Tyrell studies the code where it blossoms on the monitor, remembering that he’d done as much when he first met Elliot. Looked over his shoulder and peered at his setup, admired it, dissected it. Or he thought so, just like he thought Elliot truly meant to hide himself behind a docile smile and obsequious humility. That was when Tyrell thought he had all the answers. When he thought Elliot was brilliant but damaged, and oh, he is. He is damaged.

But Tyrell also thought himself better than human, and he was wrong about that, too. Wrong, and right.

Turns out, it isn’t always the worst thing to be wrong. Flawed, fallible, fragile, though they are, they still drove this incredible hack into being. They’re still here, both of them.

Elliot is as naive as he is cunning. As unyielding as he is perpetually on the verge of shattering.

“Get up.”

He knows the gun is there before he sees it somehow. In one of those hackle-raising, hindbrain occurrences, he detects the change in Elliot’s voice and tastes the heaviness that fills the air. This shift of Elliot’s from demure, unseasonal breeze to unstoppable monsoon is no novelty to him any longer, not after the first time he saw it.

One can marvel at the storm breaking over the hills forever and never understand it, but Tyrell, a student of power, doesn’t fear a mysterious element once he comes to expect it.

And Elliot, for all the power that he has at his fingertips, is anything but subtle.

“Get up,” he says again.

Tyrell can hear that he won’t be made to issue the demand a third time, so he stands.

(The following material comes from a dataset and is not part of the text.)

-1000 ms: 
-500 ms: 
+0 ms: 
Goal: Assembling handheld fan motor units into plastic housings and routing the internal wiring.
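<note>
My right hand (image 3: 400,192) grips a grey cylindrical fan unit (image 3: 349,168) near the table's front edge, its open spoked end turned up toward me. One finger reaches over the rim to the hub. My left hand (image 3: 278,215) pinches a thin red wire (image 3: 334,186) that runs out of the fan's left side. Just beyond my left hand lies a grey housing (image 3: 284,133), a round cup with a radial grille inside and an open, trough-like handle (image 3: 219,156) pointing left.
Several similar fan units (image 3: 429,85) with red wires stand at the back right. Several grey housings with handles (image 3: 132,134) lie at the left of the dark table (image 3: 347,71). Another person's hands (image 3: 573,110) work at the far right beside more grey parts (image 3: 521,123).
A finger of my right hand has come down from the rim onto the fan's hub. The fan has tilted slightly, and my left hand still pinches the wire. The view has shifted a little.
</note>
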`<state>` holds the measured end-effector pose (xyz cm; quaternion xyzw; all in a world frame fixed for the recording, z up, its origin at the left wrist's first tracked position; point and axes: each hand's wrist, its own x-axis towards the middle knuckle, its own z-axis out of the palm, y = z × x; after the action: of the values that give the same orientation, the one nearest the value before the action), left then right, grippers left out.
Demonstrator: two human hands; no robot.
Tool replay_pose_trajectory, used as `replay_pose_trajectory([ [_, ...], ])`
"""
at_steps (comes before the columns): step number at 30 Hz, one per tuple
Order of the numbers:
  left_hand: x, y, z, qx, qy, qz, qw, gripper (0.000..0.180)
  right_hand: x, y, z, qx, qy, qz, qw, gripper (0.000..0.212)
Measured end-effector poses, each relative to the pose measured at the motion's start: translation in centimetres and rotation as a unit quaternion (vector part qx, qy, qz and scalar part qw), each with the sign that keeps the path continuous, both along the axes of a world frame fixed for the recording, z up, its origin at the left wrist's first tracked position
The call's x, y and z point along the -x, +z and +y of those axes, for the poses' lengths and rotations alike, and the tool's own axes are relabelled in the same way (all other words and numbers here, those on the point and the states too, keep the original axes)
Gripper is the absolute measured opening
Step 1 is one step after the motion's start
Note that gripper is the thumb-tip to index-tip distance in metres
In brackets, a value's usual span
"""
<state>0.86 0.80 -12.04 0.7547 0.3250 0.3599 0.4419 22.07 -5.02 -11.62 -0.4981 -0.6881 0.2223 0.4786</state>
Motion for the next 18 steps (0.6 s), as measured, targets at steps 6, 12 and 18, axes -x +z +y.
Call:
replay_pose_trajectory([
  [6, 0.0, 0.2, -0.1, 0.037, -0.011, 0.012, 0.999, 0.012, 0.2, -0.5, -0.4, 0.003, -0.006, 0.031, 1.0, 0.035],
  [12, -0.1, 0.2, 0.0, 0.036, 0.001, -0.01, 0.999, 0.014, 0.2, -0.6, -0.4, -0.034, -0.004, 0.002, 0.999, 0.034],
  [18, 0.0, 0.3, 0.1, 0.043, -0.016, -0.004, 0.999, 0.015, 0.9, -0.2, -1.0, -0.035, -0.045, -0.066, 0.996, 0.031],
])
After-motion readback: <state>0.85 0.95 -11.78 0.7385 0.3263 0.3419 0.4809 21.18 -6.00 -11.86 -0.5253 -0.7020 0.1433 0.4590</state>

Violence makes sense to Tyrell. For most of his life, he has been weak for the impulses of his body. Anger inhabits his core, a counterweight to his fragile temper and will alike. Tempests and forest fires make sense to Tyrell. Destruction and suffering make sense to him.

Elliot’s calm bewilders and unsettles, his mind working to solve the ever-changing equation that Elliot presents. Blank eyes, steady hands, dull words. Tyrell’s name in his mouth. 

“Let’s go.”

He doesn’t ask where. Elliot doesn’t say and he doesn’t put down the gun. Tyrell won’t try to take it from him. His heart rate climbs beneath canyons of flesh and bone, sending his blood into a wild rush that scatters his thoughts. It’s exciting and jarring, and Tyrell can’t shake the feeling that he’s trapped in a lucid dream.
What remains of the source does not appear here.